Today, at this hastily called crisis meeting, Luke noticed the Chief was dressed in a sombre grey woollen jacket and matching skirt with a brooch of a silver fern pinned to her lapel, a gift, he presumed, from the NZ Security Intelligence Service.
‘In the last twenty-four hours,’ she began, ‘two things have happened in the Chinese area of operations. The public knows about one of them: that’s the naval incident in the Taiwan Strait. The other involves this Service, which is why I’ve called you all in here today. Let me first put this into context. Out of the Big Four, as I like to call them – Russia, China, Iran and Counter-Terrorism – China has been, as you all know, our top priority for some years now. We’ve had our successes and …’ She closed her eyes for a moment and nodded to herself. ‘… and we’ve had our setbacks. I’m sorry, I don’t like the word “failures”. But I regret to say that the most important operation SIS has undertaken in the People’s Republic for a generation is … well, it’s in serious jeopardy. Operation Boxer has been compromised.’
She let her words sink in as Luke registered the sharp intakes of breath from some around the table. He studied each face for a reaction, telling him who was already in the know about this operation and who wasn’t. And he wasn’t. All Luke knew was that Op Boxer was China-related, but for him to be pulled off the Middle East desk like this at short notice something big must have happened.
‘For those of you in this room who didn’t know until now,’ the Chief continued, ‘Operation Boxer is Category One and it’s been live for more than eighteen months. Some of you,’ and here she cast a glance towards the Director of Strategic Advantage, ‘will already be aware of “Blue Sky”.’ Some knowing nods, some blank faces, including Luke’s.

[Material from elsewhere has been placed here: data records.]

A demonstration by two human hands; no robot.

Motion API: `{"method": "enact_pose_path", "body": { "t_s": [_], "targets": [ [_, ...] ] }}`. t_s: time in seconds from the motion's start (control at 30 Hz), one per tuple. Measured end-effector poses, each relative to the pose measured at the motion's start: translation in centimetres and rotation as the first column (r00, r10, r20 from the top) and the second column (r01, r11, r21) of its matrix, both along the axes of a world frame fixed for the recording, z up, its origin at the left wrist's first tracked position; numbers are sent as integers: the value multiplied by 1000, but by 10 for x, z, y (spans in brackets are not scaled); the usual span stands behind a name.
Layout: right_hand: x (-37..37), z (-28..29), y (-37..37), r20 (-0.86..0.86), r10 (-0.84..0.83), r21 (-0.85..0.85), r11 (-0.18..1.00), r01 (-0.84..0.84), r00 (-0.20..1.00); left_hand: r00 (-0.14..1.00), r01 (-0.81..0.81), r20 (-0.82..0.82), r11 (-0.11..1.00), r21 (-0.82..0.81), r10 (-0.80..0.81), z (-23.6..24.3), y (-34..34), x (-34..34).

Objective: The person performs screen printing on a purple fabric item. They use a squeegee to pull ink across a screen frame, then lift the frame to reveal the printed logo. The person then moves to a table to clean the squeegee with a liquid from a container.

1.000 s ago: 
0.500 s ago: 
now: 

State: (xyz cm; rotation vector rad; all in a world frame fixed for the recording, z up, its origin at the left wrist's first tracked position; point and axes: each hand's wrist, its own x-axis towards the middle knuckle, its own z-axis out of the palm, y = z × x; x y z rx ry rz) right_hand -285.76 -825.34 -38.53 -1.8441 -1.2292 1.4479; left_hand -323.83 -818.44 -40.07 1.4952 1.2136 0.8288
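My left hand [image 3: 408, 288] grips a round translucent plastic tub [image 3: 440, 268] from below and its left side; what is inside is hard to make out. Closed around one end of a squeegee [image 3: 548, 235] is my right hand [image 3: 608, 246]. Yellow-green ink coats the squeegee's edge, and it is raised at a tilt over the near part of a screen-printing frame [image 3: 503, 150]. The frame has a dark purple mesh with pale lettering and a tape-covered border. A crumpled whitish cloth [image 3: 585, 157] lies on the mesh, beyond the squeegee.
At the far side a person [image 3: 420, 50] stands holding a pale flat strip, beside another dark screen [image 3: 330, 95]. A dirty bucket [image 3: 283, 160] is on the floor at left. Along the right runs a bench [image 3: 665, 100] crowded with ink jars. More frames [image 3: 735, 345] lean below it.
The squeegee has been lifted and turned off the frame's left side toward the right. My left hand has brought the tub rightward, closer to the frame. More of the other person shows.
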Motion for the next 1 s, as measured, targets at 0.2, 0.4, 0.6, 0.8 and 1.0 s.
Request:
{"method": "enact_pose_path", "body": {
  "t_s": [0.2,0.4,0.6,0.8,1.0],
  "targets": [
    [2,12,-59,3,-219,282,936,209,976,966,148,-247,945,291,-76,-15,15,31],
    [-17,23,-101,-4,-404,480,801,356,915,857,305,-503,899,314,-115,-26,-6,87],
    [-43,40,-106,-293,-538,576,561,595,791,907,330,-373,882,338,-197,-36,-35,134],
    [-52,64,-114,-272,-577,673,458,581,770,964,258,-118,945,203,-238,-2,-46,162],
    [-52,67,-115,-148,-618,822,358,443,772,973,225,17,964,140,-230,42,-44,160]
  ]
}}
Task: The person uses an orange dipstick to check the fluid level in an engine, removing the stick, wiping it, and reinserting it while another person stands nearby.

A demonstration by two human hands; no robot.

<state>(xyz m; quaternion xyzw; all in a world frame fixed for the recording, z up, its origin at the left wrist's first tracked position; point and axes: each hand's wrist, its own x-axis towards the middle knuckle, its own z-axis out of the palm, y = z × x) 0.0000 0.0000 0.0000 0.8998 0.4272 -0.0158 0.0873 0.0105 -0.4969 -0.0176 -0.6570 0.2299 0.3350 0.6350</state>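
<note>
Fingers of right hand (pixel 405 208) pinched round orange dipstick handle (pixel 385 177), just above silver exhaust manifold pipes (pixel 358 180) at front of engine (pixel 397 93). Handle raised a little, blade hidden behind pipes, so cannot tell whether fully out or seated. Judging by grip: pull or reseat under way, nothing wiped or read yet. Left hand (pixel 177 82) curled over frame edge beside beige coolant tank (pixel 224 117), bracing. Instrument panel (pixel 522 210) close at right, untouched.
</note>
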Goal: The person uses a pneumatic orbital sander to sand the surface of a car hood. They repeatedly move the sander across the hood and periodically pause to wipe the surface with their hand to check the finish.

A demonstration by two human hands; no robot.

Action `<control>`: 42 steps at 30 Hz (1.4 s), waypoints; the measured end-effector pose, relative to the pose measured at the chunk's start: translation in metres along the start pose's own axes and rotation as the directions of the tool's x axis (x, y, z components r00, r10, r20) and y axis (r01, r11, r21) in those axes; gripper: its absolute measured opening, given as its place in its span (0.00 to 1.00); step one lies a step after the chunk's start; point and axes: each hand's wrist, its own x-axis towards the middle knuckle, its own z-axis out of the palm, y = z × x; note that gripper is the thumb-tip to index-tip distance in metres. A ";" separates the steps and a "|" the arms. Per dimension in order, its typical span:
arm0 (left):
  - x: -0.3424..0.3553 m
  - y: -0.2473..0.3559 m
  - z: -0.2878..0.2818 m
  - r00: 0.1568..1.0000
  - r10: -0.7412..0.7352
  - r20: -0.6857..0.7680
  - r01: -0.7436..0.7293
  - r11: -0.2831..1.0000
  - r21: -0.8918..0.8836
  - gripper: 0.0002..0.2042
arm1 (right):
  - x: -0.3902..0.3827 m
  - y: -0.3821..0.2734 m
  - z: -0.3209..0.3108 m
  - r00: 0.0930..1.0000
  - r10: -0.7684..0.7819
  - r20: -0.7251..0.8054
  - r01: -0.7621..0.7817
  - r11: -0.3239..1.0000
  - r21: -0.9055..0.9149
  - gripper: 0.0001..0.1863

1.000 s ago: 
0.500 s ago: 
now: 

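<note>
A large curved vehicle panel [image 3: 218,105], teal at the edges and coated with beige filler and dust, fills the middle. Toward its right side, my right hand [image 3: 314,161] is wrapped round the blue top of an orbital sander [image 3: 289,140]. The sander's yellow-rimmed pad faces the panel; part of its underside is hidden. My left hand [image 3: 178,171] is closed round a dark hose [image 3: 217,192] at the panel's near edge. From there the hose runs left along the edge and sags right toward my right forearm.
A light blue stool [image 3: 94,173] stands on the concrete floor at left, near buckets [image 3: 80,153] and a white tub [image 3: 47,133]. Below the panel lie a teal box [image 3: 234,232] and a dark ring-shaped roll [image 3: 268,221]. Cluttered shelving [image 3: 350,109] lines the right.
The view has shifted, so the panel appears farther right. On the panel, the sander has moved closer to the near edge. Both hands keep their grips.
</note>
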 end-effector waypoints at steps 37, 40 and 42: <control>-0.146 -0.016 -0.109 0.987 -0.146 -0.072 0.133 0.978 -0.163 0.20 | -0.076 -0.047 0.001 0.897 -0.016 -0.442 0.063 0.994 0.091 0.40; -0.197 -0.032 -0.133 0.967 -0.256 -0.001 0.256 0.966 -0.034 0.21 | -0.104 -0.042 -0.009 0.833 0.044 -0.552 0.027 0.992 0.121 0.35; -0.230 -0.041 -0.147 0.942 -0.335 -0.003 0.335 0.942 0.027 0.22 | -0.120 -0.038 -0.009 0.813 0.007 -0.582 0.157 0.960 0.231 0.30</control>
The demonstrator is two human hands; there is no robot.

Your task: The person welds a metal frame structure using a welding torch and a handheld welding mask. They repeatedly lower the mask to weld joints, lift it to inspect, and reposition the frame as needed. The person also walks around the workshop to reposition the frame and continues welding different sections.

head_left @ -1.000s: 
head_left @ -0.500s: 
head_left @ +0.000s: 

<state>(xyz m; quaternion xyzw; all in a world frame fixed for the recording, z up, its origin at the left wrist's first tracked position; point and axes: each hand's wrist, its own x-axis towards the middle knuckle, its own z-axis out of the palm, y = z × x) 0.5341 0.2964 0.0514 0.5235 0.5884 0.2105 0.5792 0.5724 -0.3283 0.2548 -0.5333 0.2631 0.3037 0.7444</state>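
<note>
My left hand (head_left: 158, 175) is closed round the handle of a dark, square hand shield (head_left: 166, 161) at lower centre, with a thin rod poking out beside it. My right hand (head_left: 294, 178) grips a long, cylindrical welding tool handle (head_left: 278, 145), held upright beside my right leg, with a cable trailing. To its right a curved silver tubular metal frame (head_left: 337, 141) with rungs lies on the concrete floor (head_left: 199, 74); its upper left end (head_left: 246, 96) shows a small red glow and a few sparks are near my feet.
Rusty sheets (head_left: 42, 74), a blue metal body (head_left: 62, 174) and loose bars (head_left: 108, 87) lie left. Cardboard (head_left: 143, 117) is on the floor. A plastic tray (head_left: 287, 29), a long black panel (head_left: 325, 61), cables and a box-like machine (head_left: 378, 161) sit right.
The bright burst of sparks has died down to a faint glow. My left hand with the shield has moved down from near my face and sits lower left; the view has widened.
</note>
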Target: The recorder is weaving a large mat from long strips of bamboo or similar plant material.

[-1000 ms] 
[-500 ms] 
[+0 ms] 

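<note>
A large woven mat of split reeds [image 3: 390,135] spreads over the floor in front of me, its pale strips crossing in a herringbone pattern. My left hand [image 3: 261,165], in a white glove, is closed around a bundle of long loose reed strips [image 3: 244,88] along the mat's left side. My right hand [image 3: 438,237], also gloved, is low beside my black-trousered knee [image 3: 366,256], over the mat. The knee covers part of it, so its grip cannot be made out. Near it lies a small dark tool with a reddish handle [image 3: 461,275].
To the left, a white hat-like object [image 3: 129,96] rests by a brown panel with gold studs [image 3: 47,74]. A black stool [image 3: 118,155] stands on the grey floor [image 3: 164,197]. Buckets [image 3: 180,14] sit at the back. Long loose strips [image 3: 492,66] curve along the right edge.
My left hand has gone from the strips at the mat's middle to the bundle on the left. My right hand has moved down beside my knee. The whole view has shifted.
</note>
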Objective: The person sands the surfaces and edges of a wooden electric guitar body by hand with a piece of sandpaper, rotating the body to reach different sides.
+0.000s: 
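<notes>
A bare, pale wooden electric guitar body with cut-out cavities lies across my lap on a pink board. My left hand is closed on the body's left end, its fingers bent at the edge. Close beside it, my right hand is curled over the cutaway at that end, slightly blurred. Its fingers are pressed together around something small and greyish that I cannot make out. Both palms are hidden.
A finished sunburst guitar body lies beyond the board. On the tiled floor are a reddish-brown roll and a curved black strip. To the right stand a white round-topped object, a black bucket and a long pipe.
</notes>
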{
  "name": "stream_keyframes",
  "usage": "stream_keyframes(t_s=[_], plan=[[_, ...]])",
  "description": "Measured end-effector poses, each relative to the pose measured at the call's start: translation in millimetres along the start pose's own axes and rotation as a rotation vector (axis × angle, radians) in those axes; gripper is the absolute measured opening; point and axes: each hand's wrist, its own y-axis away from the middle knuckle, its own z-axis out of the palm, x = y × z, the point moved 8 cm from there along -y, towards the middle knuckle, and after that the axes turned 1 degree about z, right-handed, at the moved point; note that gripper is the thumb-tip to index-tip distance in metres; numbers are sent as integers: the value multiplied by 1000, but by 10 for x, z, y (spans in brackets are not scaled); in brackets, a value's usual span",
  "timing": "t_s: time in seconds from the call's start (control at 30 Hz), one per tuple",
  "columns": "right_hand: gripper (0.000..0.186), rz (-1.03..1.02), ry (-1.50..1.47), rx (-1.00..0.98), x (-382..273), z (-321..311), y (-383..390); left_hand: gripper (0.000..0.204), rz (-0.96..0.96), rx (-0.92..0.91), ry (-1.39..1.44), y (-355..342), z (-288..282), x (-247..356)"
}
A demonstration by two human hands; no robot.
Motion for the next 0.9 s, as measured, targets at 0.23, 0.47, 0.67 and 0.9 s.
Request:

‘Blue Sky, for the uninitiated, is a high-level agent this Service has been running upstream, inside the Scientific Division of the People’s Liberation Army. More importantly, he works as an adviser to the Central Military Commission. That is the beating military heart, as it were, of the CCP. You don’t need to know how he was recruited, just that he came over to us some time ago.’
At this point Luke felt his eyes drawn inexorably to the plate of untouched digestive biscuits that sat waiting on the table. They were wrapped in clear cellophane, stretched tight over the neatly stacked pile beneath. He reckoned they were just at the outer limit of his reach. Feeling a pang of hunger after his fast ride in, he was oh-so-tempted to reach over, break the seal and pop one into his mouth. But he thought better of it. Probably not a good look in the current situation.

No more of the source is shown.